**ACTIVITY:** Please keep to the lines below from the one with "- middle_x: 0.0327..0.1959" through the one with "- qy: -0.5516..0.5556", and restate them word for word, ends included.
-------
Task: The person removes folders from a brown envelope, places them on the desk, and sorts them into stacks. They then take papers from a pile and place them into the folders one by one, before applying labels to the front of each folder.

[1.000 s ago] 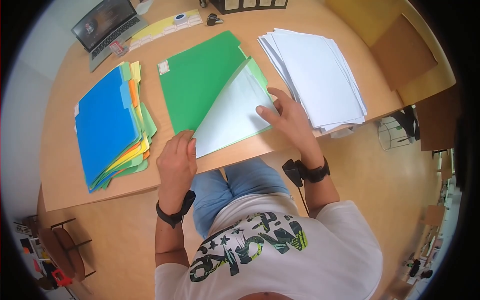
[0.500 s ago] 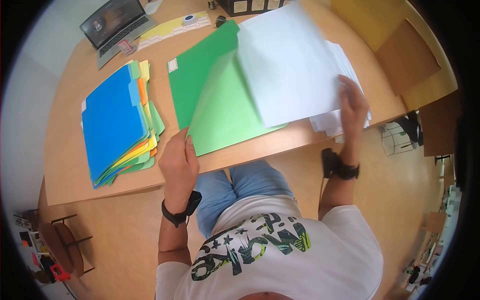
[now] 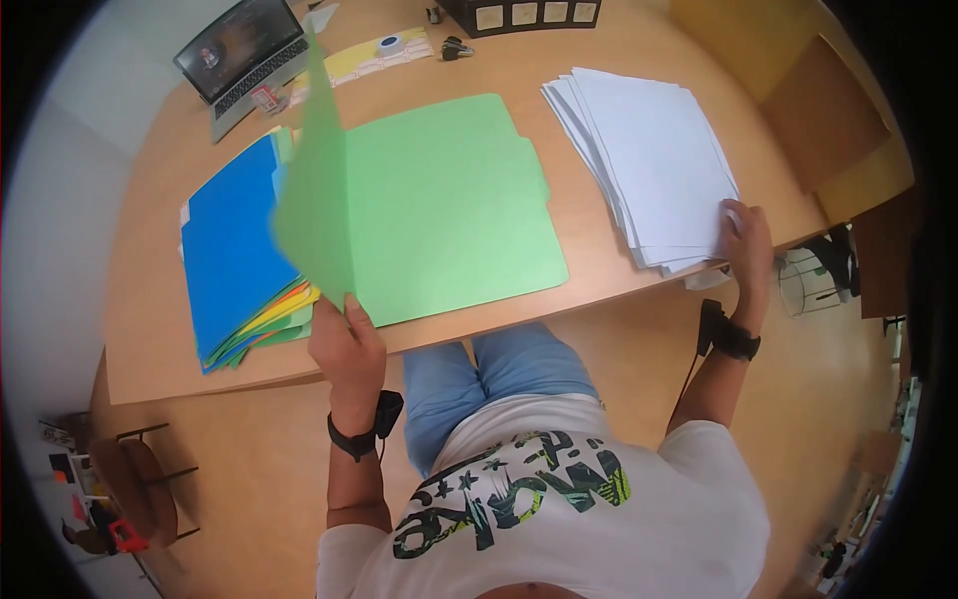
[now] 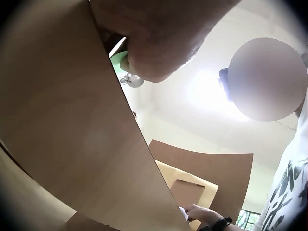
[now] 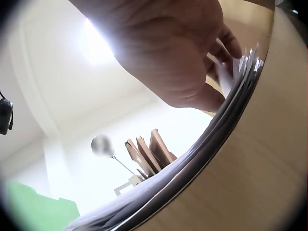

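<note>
A green folder (image 3: 449, 210) lies spread on the table in the head view, its light green inside showing. Its left cover (image 3: 311, 190) stands raised, blurred, and overlaps the pile of coloured folders. My left hand (image 3: 347, 344) pinches the folder's near edge by the fold. At the right, my right hand (image 3: 748, 240) holds the near right corner of a stack of white paper (image 3: 649, 160). In the right wrist view, the thumb and curled fingers of that hand grip a white sheet (image 5: 225, 79) at the stack's edge.
Blue, yellow, orange and green folders (image 3: 235, 250) lie piled at the left. Behind them are a laptop (image 3: 244, 60), a label strip with a tape roll (image 3: 389, 46), a small black item (image 3: 456, 48) and a black box (image 3: 519, 15). The table's near edge runs before the person.
The right hand has carried the white sheet out of the green folder rightward onto the paper stack. The left hand has swung the folder's cover up and over to the left.
</note>
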The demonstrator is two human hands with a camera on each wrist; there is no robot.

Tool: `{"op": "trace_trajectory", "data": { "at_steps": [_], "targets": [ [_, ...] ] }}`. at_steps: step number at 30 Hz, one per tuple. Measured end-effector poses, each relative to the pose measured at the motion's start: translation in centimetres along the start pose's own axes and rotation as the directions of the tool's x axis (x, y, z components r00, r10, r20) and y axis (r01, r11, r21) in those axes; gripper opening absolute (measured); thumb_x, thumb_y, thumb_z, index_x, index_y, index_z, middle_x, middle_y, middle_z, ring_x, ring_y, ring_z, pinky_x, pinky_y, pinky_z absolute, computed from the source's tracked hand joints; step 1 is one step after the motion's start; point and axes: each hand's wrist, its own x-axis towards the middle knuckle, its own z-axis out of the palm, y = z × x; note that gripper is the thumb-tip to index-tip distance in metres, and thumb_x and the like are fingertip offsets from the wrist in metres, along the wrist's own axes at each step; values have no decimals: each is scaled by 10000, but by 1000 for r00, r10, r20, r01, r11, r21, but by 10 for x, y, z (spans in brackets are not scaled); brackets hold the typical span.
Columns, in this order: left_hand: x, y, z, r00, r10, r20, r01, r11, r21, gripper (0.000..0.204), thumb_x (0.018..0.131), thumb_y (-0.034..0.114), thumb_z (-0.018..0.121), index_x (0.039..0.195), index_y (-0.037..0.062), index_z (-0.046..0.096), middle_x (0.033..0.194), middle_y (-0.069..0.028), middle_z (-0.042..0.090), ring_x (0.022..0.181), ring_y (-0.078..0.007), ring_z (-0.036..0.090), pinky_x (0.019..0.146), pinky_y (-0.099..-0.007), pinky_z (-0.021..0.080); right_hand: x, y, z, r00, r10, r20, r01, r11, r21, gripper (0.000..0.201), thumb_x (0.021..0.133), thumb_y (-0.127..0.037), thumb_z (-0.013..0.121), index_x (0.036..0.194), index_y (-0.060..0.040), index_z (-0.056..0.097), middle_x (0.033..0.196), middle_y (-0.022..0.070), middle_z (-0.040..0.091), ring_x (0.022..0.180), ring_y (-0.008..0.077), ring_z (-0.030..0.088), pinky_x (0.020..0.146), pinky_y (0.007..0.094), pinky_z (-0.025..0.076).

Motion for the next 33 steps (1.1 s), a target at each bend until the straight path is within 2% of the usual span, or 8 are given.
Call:
{"op": "trace_trajectory", "data": {
  "at_steps": [5,8,12,15,21,27,30,33],
  "targets": [
    [6,14,-7,974,219,61,-223,972,70,620,664,-112,523,1254,69,590,1134,-109,648,827,-279,599,701,-334,506,-9,-49,-11,915,-135,-381,176,982,74,245,861,-104,635,1104,-88,656,1073,120,615,1009,307,577,871,409,464],
    [3,18,-11,943,221,247,-248,965,83,470,773,-44,532,1230,48,592,1091,-116,642,965,-324,589,802,-394,480,-26,-95,-15,961,-194,-197,269,817,510,242,849,-92,660,1088,-55,650,1159,119,593,1073,305,551,902,396,453],
    [1,24,-14,900,224,374,-282,954,108,422,776,59,580,1197,58,599,1179,-110,604,1084,-353,540,919,-451,419,-58,-152,-8,855,-516,55,342,639,689,419,895,-254,627,1251,-46,557,1278,172,522,1191,346,485,1006,406,397],
    [-2,22,-15,881,259,397,-307,949,63,437,756,151,653,1180,60,600,1231,-108,576,1139,-357,515,960,-469,390,-74,-175,1,829,-524,194,220,625,749,545,884,-360,624,1315,-50,502,1346,225,450,1253,375,430,1044,425,364],
    [-13,8,-28,746,459,483,-526,851,4,413,755,200,668,1149,84,625,1171,-91,617,1090,-304,573,873,-422,486,-81,-179,-9,628,-749,213,565,626,537,633,833,-412,669,1323,-51,496,1381,240,411,1285,403,394,1055,450,347],
    [22,16,-61,744,609,273,-637,771,16,346,730,57,632,1074,83,662,1064,-89,661,965,-287,645,740,-353,549,-96,-192,-18,651,-733,195,573,644,507,592,720,-36,662,1295,-123,550,1359,211,458,1220,388,477,953,453,439],
    [52,22,-67,751,644,143,-658,749,78,324,697,1,656,1011,69,691,1015,-106,679,943,-301,666,727,-347,559,-102,-208,-20,826,-559,70,386,653,651,663,676,111,535,1285,-148,567,1297,197,527,1118,371,567,869,425,495],
    [79,23,-71,759,650,39,-651,756,59,341,700,-33,653,1028,58,688,1012,-121,677,959,-316,664,751,-357,559,-100,-228,-28,864,-471,-176,462,604,649,596,703,143,484,1243,-86,595,1255,195,565,1066,362,605,873,380,502]
  ]
}}
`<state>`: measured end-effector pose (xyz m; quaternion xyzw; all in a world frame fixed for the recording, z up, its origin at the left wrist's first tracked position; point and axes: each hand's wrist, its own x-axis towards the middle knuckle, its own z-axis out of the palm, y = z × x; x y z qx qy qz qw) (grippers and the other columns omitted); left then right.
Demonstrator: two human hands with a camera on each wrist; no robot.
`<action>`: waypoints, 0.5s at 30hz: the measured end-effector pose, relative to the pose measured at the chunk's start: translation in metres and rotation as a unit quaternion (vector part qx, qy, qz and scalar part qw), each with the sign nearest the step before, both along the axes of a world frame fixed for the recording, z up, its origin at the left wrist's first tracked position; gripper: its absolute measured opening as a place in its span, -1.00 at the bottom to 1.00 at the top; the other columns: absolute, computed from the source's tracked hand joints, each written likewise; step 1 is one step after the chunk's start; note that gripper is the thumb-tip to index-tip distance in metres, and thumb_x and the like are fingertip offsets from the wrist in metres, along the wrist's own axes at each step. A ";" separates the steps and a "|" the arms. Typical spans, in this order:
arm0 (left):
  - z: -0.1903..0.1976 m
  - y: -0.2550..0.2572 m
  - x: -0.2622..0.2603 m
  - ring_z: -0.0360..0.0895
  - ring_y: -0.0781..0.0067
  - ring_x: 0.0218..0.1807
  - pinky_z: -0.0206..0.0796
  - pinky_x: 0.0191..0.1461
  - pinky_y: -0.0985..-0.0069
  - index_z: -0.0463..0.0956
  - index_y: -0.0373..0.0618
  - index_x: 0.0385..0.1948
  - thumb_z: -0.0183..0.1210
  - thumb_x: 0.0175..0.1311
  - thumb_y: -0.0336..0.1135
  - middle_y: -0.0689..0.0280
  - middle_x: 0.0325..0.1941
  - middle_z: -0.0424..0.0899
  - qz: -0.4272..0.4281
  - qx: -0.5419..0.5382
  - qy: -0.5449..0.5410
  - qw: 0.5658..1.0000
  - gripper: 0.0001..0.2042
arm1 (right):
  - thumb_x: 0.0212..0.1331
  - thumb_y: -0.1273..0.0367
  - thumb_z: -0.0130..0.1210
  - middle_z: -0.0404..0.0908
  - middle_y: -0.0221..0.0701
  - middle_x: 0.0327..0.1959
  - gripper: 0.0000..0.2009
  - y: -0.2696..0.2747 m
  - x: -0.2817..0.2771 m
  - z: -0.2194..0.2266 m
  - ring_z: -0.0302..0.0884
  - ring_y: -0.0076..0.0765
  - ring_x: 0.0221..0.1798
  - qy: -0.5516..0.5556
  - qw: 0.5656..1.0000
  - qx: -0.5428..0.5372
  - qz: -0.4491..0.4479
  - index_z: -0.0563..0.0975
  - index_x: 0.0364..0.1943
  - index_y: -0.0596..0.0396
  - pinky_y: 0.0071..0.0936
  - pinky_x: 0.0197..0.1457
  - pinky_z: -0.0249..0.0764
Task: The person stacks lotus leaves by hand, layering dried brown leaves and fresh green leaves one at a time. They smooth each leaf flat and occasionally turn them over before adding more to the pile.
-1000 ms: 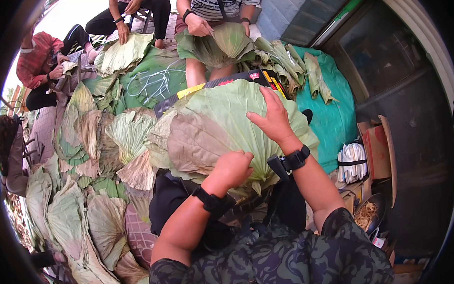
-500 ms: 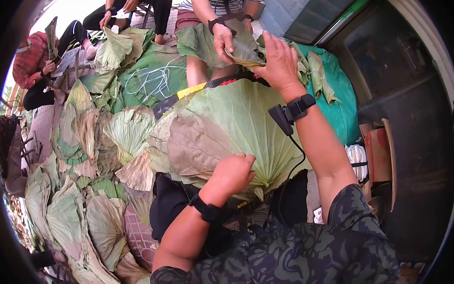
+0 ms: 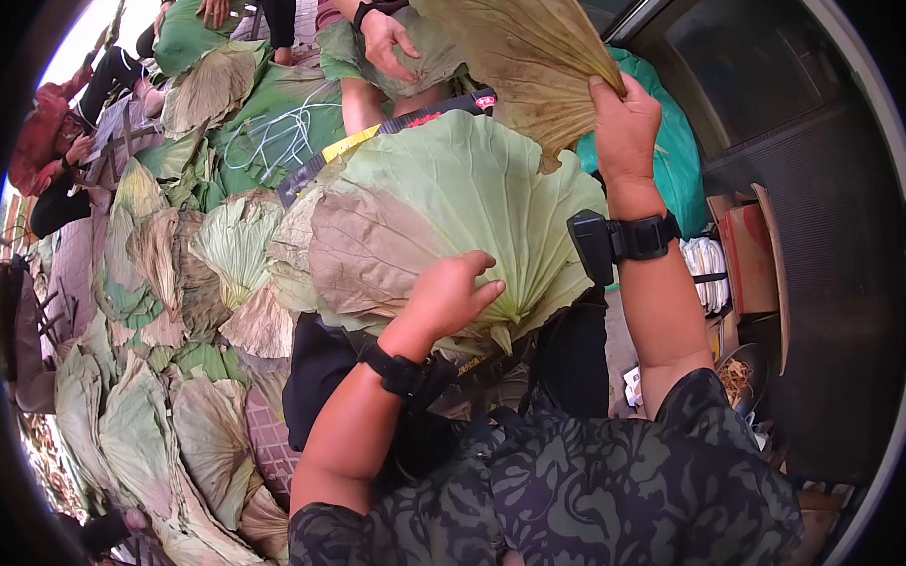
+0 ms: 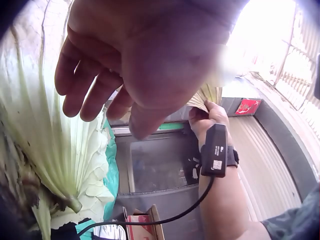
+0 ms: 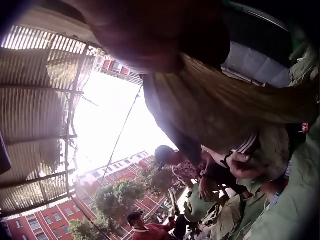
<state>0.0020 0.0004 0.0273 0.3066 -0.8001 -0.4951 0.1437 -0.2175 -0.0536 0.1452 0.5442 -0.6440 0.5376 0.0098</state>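
My right hand [image 3: 627, 129] pinches the edge of a brownish dried lotus leaf [image 3: 530, 56], held up at the far right of the lap. In the right wrist view that leaf [image 5: 200, 100] hangs in folds below the hand. A wide pale green lotus leaf [image 3: 460, 198], with a brown leaf part [image 3: 367, 241] on its left, lies across the lap. Just over its near edge is my left hand [image 3: 448, 295]. The left wrist view shows this hand [image 4: 145, 65] with loosely bent fingers and nothing in them, beside the ribbed leaf [image 4: 55, 145].
Many dried leaves [image 3: 139, 434] cover the ground at left. Opposite, another person's hand [image 3: 390, 46] is over leaves on their lap. White string [image 3: 283, 139] lies on green leaves. A teal sheet [image 3: 674, 185], cardboard box [image 3: 751, 253] and dark door [image 3: 822, 270] stand at right.
My right hand reached forward to the person opposite, then came back rightward with the brownish leaf, which that person's hand has let go. My left hand stayed over the green leaf, its fingers loosening.
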 end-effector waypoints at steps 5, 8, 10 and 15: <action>-0.011 0.012 -0.009 0.42 0.25 0.07 0.31 0.06 0.40 0.13 -0.22 0.21 0.18 0.15 -0.09 0.04 0.05 0.44 0.015 0.393 0.197 0.898 -0.35 | 0.24 0.41 -0.10 0.46 -0.26 -0.07 -0.71 0.085 0.021 -0.041 0.51 -0.17 -0.12 -0.579 0.814 -0.031 0.016 0.31 0.03 0.15 -0.16 -0.20 0.54; -0.023 0.013 -0.007 0.41 0.24 0.08 0.29 0.10 0.29 0.18 -0.19 0.15 0.17 0.16 -0.07 0.14 0.10 0.41 0.158 0.578 0.395 0.696 -0.40 | 0.29 0.34 -0.16 0.44 -0.26 -0.01 -0.71 0.130 0.050 -0.100 0.47 -0.15 -0.05 -0.663 0.746 0.064 -0.004 0.29 0.05 0.10 -0.14 -0.15 0.52; -0.029 0.003 -0.001 0.40 0.22 0.10 0.27 0.12 0.25 0.19 -0.15 0.15 0.13 0.17 -0.03 0.16 0.12 0.39 0.189 0.586 0.386 0.687 -0.42 | 0.29 0.30 -0.16 0.44 -0.26 -0.03 -0.71 0.147 0.070 -0.116 0.47 -0.17 -0.05 -0.713 0.692 0.109 -0.026 0.29 0.04 0.09 -0.17 -0.15 0.51; -0.025 0.001 0.003 0.33 0.14 0.17 0.22 0.18 0.13 0.17 -0.19 0.15 -0.05 0.28 0.00 0.13 0.15 0.35 0.212 0.654 0.374 0.623 -0.47 | 0.27 0.27 -0.12 0.47 -0.24 -0.05 -0.71 0.151 0.076 -0.121 0.47 -0.17 -0.05 -0.752 0.644 0.140 0.003 0.31 0.03 0.04 -0.21 -0.16 0.50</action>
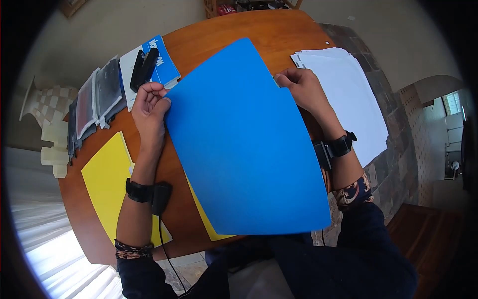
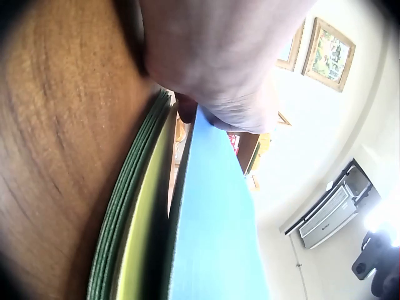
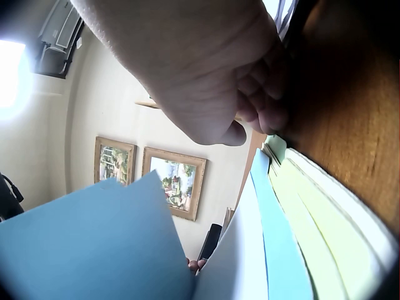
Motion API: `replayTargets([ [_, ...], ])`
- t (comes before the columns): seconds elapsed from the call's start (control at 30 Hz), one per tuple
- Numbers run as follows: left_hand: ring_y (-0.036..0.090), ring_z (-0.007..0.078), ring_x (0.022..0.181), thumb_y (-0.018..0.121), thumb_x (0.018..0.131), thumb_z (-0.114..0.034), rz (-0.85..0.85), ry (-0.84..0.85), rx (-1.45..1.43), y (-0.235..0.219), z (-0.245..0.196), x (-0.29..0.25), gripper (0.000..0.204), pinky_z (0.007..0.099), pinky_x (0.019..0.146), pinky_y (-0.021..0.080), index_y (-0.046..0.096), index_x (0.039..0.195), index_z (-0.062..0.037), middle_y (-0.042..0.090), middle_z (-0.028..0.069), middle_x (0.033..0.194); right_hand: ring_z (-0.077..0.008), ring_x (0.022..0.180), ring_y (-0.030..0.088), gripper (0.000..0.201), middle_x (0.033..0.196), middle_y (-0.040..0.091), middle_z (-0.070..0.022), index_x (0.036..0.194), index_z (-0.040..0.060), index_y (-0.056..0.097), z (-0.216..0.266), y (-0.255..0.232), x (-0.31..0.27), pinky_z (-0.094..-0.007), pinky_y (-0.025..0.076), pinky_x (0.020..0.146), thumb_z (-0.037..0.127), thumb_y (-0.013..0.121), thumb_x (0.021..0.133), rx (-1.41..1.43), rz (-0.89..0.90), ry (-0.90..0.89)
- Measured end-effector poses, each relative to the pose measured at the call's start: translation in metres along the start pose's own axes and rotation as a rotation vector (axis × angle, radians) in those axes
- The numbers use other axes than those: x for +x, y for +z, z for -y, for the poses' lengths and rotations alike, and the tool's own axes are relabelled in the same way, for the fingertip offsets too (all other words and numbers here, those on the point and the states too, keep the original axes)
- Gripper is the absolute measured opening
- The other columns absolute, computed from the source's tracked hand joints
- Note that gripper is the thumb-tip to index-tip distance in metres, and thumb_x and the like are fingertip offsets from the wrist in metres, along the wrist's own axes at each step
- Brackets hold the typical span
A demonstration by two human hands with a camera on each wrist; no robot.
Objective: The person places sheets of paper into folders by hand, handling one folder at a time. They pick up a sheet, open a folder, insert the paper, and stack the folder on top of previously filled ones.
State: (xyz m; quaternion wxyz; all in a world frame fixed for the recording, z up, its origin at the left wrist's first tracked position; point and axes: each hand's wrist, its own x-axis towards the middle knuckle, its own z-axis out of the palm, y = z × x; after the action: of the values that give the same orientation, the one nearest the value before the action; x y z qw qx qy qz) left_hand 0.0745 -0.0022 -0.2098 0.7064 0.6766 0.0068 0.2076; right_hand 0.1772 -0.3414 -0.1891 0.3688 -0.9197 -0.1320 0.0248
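A large blue folder [image 1: 244, 144] lies across the middle of the view, its upper panel raised. My left hand [image 1: 150, 107] pinches its left edge, thumb on top and a finger underneath. Below it, seen from the left wrist, are a yellow folder [image 2: 145, 231] and several green-edged layers [image 2: 122, 212]. My right hand [image 1: 304, 89] is at the notched right edge with fingers loosely bent and nothing gripped. From the right wrist, its fingertips are right at the corner of the pale green folders [image 3: 312, 219], thumb apart from the raised blue panel.
Yellow folders [image 1: 107, 169] lie on the wooden table [image 1: 294, 27] at left. Behind my left hand, a black stapler [image 1: 144, 69] rests on a blue-and-white notebook [image 1: 167, 67]. Zip pouches [image 1: 94, 99] are at far left. White papers [image 1: 343, 99] are stacked at right.
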Motion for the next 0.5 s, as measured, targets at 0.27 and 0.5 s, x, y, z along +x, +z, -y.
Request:
replayTargets([
  [0.27, 0.063, 0.0204, 0.108, 0.061, 0.078, 0.011, -0.043, -0.04, -0.103, 0.003, -0.002, 0.0, 0.036, 0.0311, 0.096, 0.049, 0.055, 0.112, 0.0013, 0.06, 0.0118, 0.11, -0.0106, 0.066, 0.061, 0.033, 0.077, 0.068, -0.0052, 0.102, -0.0002, 0.074, -0.002, 0.0, 0.0, -0.0265, 0.051, 0.06, 0.03, 0.063, 0.094, 0.082, 0.027, 0.046],
  [0.5, 0.063, 0.0247, 0.114, 0.062, 0.08, 0.013, -0.139, -0.095, -0.325, -0.001, -0.003, 0.004, 0.038, 0.0312, 0.097, 0.051, 0.054, 0.115, 0.0009, 0.059, 0.0158, 0.121, -0.014, 0.071, 0.065, 0.036, 0.08, 0.071, -0.009, 0.105, -0.0013, 0.073, 0.023, -0.006, -0.009, -0.0274, 0.051, 0.066, 0.031, 0.068, 0.09, 0.386, 0.021, -0.026],
])
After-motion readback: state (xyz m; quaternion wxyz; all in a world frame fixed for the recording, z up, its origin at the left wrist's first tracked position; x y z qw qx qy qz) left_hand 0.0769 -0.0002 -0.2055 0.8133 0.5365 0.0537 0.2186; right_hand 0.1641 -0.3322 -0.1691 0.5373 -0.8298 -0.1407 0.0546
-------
**EXERCISE SOLUTION:**
  - middle_x: 0.0327..0.1959
  - gripper: 0.0000..0.2009
  - y: -0.2696..0.2747 m
  - x: -0.2817..0.2771 m
  - z: -0.2194..0.2266 m
  - ring_z: -0.0302..0.0884
  - ring_y: -0.0076..0.0765
  - ring_x: 0.0221..0.1798
  - qy: -0.5516..0.5556

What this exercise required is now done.